The risk to Harris, meanwhile, is the same that teammates like Acuna and Albies took when signing their own deals. He would certainly bring in a life-changing sum of money, but a top two finish in Rookie of the Year voting would put Harris on track for arbitration after the 2024 season (or, without that top two finish, after the 2025 campaign). As things stand, he could have either been a free agent after the 2027 season, heading into his 27-year season, or after the 2028 season (when he was to enter his 28-year season). Free agents that young are the types that tend to make ten-year contracts north of $200MM or even $300MM.
We certainly don’t know if Harris will maintain his current pace for six years. We see players debuting with a lot of fanfare and disappearing from the spotlight with some regularity, and injuries can always affect a player’s development and the earning potential of the open market. Harris is certainly aware that such an early career extension has the potential to become an outright bargain for the team, just as the Braves are aware that Harris is far from a lock to self fortify among the game’s elite young outfielders – for a variety of reasons. That’s the balance that all teams and players strive for in early overtime like this, and it looks like in this case the Braves and Harris have found a sweet spot that will be way below the Acuna deal.
While these contracts are usually bargains of a significant nature when they hit — as they’ve almost universally done for the Braves thus far — it’s also worth pointing out that they’re more likely to blow up a team’s luxury tax book than they do otherwise. case would be. A $72 MM contract for Harris will get him an immediate luxury hit of $9 MM (the average annual value of the contract), when he would otherwise have counted less than $1 MM against the tax.

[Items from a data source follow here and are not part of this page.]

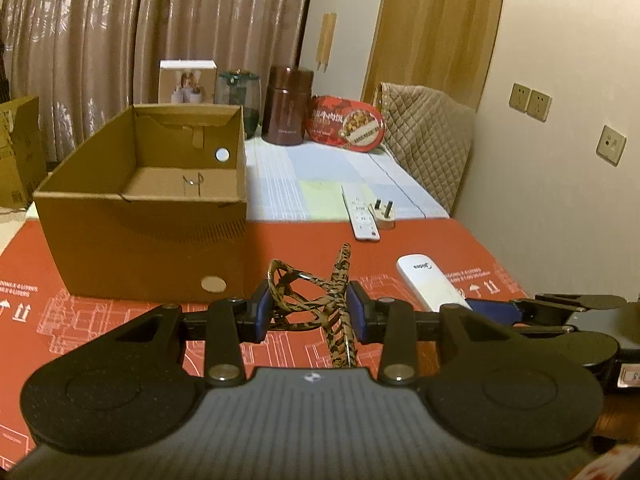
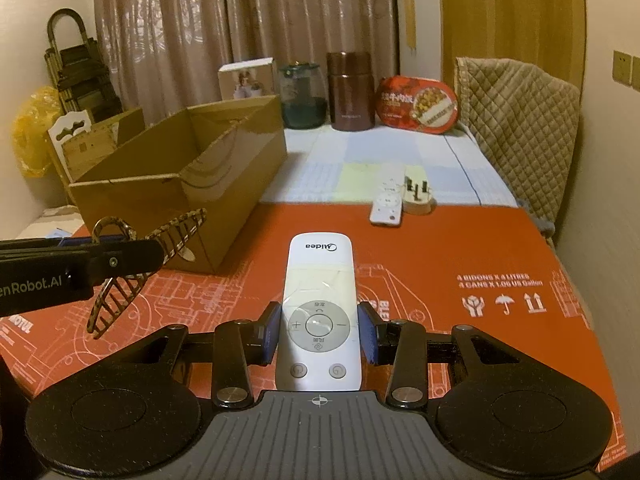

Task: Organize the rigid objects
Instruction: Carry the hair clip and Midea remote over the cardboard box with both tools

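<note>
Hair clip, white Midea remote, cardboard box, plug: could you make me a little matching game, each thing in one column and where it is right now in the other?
Things:
1. tortoiseshell hair clip
2. white Midea remote
3. cardboard box
4. plug

Places:
A. lying beside the slim white remote, prongs up
B. gripped in the right claw
C. standing open on the red mat, nothing visible inside
D. gripped in the left claw

Pairs: 1-D, 2-B, 3-C, 4-A
</note>
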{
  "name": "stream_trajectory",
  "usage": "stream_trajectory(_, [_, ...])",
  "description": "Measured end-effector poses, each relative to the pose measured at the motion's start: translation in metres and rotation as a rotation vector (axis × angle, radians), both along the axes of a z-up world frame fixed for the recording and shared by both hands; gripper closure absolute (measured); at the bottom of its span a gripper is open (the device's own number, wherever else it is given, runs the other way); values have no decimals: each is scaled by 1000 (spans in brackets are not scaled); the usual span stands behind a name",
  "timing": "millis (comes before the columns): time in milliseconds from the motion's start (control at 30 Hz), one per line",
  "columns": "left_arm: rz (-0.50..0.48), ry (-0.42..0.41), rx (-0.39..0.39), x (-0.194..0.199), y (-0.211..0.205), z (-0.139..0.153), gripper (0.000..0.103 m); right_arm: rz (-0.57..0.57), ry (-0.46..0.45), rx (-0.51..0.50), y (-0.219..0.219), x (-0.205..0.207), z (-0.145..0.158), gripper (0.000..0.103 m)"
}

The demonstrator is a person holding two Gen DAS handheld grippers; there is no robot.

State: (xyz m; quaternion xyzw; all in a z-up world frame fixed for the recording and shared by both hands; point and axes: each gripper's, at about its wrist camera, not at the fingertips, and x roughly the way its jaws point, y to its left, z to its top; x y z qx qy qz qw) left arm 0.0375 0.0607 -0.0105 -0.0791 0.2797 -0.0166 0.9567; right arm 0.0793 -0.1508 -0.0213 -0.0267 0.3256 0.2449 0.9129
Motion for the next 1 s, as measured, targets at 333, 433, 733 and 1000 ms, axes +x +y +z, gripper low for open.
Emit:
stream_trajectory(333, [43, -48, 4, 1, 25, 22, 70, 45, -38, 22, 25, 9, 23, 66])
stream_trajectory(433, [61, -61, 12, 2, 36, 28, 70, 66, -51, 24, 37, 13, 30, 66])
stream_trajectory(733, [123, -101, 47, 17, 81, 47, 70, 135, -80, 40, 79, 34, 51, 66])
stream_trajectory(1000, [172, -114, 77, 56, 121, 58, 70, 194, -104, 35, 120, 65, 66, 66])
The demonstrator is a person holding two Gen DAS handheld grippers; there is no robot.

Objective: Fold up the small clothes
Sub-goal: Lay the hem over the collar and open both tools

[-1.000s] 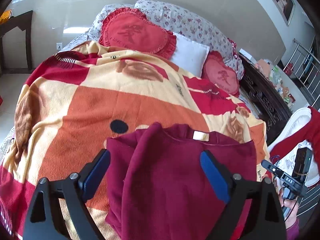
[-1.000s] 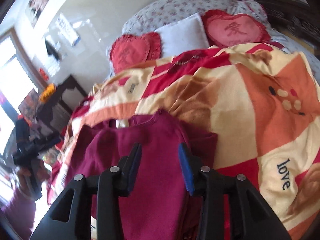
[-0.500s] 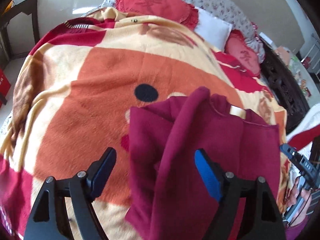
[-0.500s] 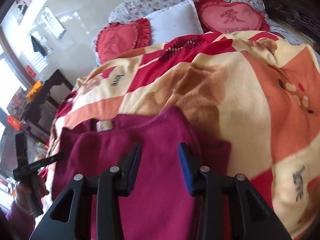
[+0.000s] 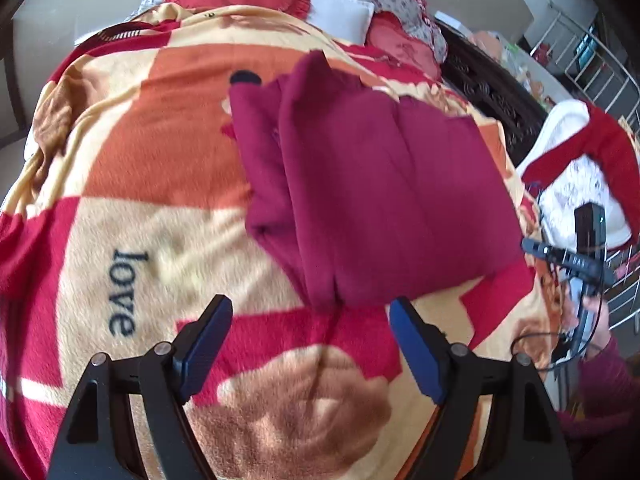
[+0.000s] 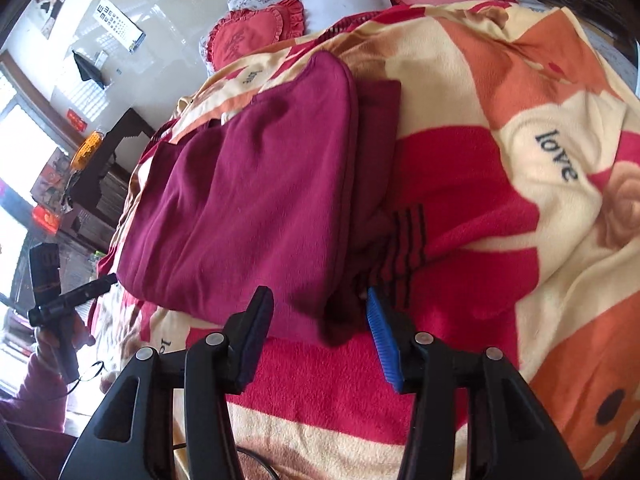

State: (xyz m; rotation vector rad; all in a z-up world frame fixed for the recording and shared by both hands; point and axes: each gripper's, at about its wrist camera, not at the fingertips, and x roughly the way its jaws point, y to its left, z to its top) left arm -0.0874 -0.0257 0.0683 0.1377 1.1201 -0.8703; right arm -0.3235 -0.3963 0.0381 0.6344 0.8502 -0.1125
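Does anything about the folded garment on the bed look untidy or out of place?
Slightly. The maroon garment lies folded on the blanket, but its layers do not line up: a darker strip sticks out along its right side in the right wrist view, and the near corner bunches. Nothing looks damaged.
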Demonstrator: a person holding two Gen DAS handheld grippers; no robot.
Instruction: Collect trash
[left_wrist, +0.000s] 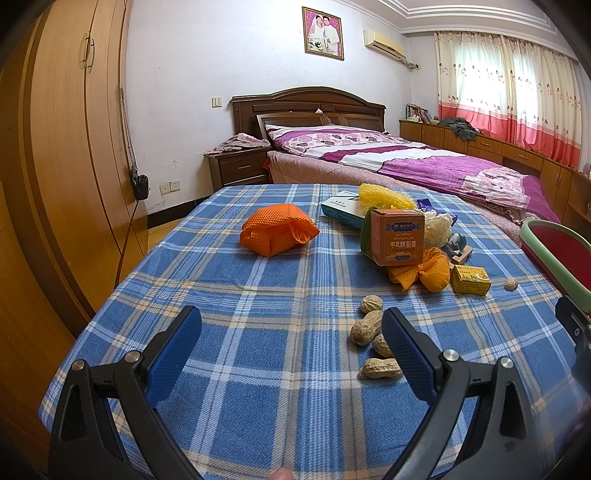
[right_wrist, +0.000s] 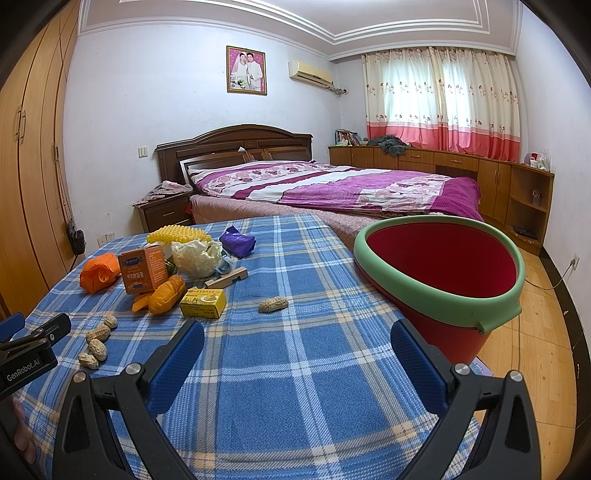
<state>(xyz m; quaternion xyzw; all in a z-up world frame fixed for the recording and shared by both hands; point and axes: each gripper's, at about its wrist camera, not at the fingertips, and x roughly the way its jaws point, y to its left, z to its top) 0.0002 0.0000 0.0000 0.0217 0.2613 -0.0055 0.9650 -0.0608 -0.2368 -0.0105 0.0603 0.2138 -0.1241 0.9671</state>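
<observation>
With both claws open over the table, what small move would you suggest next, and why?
Probably ease the right claw forward to the lone peanut. It lies apart from the other litter on the checked cloth, straight ahead of the open fingers, and the red bucket stands just to its right. Neither claw holds anything.

A bed (right_wrist: 332, 188) with a purple and white cover is seen at 12 o'clock, past the blue checked cloth (right_wrist: 295, 369). A framed picture (right_wrist: 246, 70) is hung on the wall above the dark wooden headboard (right_wrist: 232, 142). An air conditioner (right_wrist: 310, 75) is fixed at 1 o'clock, beside pink and cream curtains (right_wrist: 439, 107). A tall wooden wardrobe (left_wrist: 66, 147) is found at 9 o'clock, and a small bedside table (left_wrist: 240, 166) stands just beside the bed.
</observation>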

Atlanta has a luxury payroll of $207MM this year and $128MM already counting against next year’s ledger, and that’s before a Harris contract or arbitration increases for any of the Max Fried, AJ Minter, Mike Soroka or Tyler Matzek (plus any free agent or trade additions this winter). The extensions are still likely to be cost-effective steps for the team in the long run, but the Braves will have about $50 million in luxury pledges to Acuna, Albies, Riley and Harris next season alone if this deal does indeed go through.
Of course, all this should not serve as a deterrent. Harris looks like a burgeoning young star, and by placing him alongside Acuna in the outfield and Acuna, Riley and Albies in the lineup in the near future, the Braves gain the advantage of an explosive quartet controlled for just a fraction of the market value. The lower nature of their salaries – relative to market prices – should allow the team to continue investing in free agents to replenish the core, keeping the Braves well positioned to compete in the National League for the foreseeable future. east. Growing up in the Atlanta area and attending high school just 40 miles south of Truist Park makes Harris all the more marketable to the fans, and certainly only sweetens the possibility of a deal for the newest star of the game. homegrown in Atlanta.